Copy every line from the data below in which the string "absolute" can be found.
'''
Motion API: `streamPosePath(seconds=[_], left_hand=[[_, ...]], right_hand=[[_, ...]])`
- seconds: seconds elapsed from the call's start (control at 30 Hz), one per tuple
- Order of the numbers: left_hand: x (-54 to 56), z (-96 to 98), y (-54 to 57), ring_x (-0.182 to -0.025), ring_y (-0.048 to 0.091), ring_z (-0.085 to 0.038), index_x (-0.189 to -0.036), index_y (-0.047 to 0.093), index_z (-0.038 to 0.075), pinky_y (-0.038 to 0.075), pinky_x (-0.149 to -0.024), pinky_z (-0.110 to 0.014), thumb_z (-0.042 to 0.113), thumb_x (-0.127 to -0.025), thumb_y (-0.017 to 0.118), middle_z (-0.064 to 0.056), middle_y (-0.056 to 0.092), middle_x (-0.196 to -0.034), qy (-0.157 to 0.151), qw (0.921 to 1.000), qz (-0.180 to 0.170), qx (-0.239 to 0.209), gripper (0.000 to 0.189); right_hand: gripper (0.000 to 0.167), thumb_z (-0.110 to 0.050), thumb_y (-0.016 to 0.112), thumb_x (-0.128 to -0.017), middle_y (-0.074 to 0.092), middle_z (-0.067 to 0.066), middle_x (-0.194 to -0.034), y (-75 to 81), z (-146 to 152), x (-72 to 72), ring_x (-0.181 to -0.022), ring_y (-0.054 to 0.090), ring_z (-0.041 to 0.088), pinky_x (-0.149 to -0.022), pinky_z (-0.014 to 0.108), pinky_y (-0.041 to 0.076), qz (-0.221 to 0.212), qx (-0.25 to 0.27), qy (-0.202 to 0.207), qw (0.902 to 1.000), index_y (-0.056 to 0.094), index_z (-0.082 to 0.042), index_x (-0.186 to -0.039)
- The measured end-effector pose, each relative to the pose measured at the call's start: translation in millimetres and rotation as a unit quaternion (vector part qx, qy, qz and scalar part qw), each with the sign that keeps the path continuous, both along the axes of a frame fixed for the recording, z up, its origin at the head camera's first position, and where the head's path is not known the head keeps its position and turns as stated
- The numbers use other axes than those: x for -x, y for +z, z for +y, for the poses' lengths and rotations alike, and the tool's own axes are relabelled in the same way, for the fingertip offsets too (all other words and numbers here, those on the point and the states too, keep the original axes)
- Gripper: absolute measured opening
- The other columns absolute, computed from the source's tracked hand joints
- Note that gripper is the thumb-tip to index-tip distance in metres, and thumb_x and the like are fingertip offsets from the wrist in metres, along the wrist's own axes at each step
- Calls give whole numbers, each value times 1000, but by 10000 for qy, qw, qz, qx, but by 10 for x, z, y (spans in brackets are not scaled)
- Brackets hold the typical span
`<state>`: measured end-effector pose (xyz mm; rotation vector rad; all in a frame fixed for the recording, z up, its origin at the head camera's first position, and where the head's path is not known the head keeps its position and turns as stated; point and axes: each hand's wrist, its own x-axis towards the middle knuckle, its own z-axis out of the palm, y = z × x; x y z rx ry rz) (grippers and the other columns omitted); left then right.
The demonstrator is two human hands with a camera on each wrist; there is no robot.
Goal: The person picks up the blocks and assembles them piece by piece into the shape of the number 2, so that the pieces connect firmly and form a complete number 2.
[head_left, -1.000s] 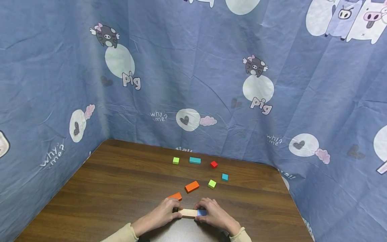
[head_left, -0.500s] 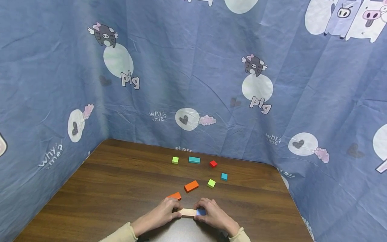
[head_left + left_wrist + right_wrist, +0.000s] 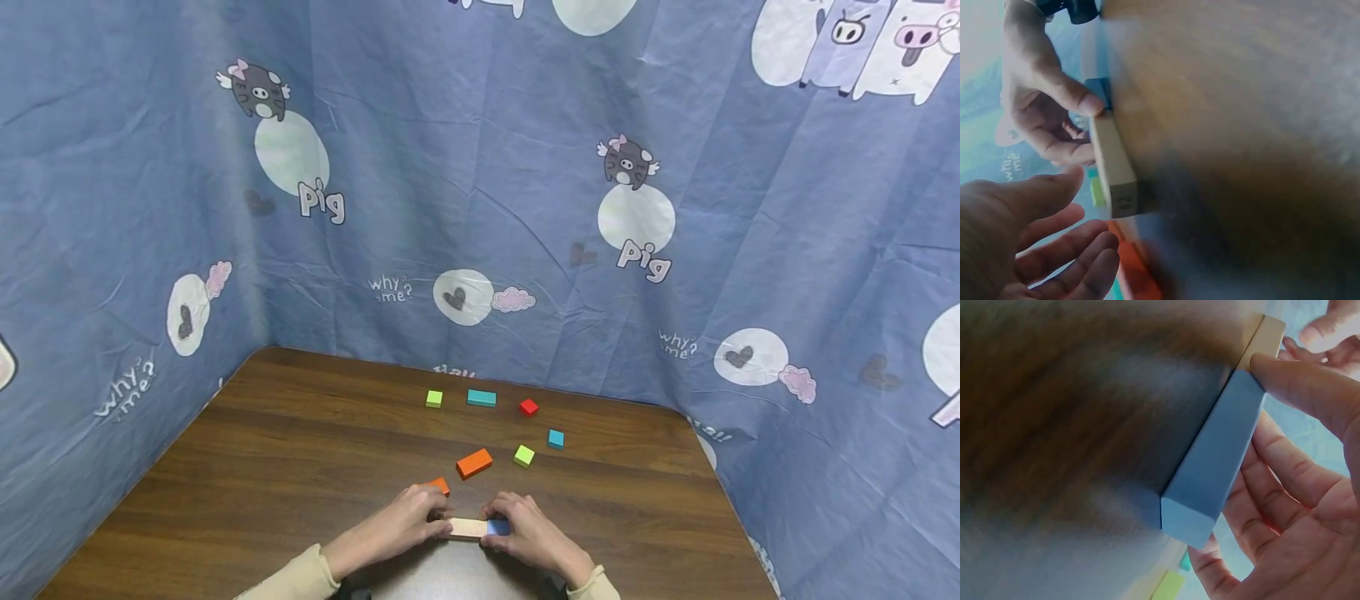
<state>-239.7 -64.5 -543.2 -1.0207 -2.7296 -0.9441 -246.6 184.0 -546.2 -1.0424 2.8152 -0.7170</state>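
Note:
A plain wooden block (image 3: 467,528) and a blue block (image 3: 498,527) lie end to end in one line on the table. My right hand (image 3: 531,537) pinches them around the joint, thumb on the near side and fingers on the far side, mostly over the blue block. At the wooden block's free left end, my left hand (image 3: 405,525) is spread with its fingers loosely bent. The left wrist view shows a gap between these fingers and the wooden block (image 3: 1113,156). Behind the left hand, an orange block (image 3: 439,485) is partly hidden.
Farther back on the brown wooden table (image 3: 300,433) lie another orange block (image 3: 474,463), two lime green cubes (image 3: 524,456) (image 3: 434,399), a small blue cube (image 3: 556,438), a red cube (image 3: 528,407) and a teal block (image 3: 482,398). A blue patterned curtain (image 3: 420,208) stands behind.
My left hand has shifted slightly and covers more of the nearer orange block. The right hand and the two joined blocks stay in place.

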Motion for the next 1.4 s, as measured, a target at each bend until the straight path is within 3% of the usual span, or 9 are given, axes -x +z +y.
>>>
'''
**Solution to this task**:
- Gripper: absolute measured opening
- The other columns absolute, computed from the source's tracked hand joints

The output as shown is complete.